In those turbulent times, with the Congress leading its Quit India Movement and the Muslim League formulating its demand for a separate state for the Muslims of India, Mr Soomro kept away from both the Muslim League and Congress. To him the autonomy of Sindh was important and he didn’t see its future in either of the parties. G.M. Syed writes that Allah Bux held both parties as centralists which could not serve the interests of Sindh. “In my conversations with him, he said that since we have recently won freedom from the Bombay Presidency, we should not take any step that may harm our autonomous status. When I told him that in the recent resolution for Pakistan at the All-India Muslim League session held in Lahore, the point of provincial autonomy had been explicitly mentioned, he said that I was living in an idealist planet and therefore did not know how practical politics worked.

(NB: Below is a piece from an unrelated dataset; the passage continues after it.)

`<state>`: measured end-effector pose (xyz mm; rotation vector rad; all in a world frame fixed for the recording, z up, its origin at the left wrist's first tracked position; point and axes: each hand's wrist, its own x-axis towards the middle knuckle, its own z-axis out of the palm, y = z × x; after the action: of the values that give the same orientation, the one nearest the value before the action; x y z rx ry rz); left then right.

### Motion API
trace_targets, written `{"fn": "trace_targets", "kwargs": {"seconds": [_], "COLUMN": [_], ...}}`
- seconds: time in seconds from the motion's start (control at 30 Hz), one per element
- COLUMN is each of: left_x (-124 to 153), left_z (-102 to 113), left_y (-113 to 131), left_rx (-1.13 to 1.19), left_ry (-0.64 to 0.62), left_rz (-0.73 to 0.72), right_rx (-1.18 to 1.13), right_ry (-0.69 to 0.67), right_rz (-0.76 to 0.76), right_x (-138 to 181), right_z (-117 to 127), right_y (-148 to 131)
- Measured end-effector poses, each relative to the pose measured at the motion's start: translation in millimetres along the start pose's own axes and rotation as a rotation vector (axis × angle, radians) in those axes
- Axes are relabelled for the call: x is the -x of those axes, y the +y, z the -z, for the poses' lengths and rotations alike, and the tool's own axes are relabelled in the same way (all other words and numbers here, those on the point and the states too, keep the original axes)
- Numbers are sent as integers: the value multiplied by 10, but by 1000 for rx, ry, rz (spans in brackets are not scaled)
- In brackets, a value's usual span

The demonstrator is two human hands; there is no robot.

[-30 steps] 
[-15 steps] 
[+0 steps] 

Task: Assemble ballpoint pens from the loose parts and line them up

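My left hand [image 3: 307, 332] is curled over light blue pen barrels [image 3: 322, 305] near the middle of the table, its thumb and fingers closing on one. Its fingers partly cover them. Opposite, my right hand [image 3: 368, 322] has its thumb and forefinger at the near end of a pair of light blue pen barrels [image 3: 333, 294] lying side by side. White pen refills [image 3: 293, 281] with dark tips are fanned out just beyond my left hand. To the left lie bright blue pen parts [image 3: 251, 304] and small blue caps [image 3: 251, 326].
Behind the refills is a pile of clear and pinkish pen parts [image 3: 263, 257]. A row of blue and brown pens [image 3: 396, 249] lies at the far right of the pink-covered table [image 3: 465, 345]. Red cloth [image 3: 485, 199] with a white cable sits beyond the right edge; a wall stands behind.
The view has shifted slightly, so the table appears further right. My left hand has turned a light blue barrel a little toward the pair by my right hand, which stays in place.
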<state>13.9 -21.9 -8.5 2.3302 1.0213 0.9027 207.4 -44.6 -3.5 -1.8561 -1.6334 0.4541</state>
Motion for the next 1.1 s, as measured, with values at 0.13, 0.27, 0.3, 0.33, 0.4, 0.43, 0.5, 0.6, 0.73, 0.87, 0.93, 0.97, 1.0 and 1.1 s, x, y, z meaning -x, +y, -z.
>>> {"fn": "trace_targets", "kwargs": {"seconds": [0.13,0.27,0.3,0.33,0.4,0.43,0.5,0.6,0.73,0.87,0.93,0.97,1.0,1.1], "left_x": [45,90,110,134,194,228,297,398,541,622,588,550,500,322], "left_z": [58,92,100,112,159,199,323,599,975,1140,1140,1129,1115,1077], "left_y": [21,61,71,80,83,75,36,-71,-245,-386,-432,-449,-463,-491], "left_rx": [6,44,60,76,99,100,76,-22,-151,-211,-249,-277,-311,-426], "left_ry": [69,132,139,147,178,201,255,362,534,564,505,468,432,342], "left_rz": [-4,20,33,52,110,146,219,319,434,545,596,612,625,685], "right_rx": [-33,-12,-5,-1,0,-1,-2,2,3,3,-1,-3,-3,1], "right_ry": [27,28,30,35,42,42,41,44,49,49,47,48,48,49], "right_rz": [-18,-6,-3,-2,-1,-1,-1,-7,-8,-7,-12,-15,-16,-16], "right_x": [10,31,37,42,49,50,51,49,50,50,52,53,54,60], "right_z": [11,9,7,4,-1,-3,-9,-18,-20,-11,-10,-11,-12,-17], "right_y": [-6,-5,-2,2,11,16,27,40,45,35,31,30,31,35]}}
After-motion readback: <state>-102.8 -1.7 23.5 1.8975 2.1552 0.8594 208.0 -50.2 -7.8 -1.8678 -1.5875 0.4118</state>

In practical politics only might is right.” G.M. Syed adds: “Experience suggests that he was right and I was wrong.”
Mr Soomro had returned the British titles of Khan Bahadur and Order of the British Empire (OBE) while he was chief minister for the second time in reaction to a speech by Winston Churchill in which he had used derogatory language against the leaders of the freedom movement and declared that he wanted to keep India as a colony of the British Empire.
He was removed as chief minister and spent the last days of his life mostly in Shikarpur and kept himself busy in welfare works including flood relief measures.
Allah Bux Soomro was a leader without any pretentions and will he remembered as a great savant of Sindh.
He was murdered by unknown assailants, a year after his government was dismissed.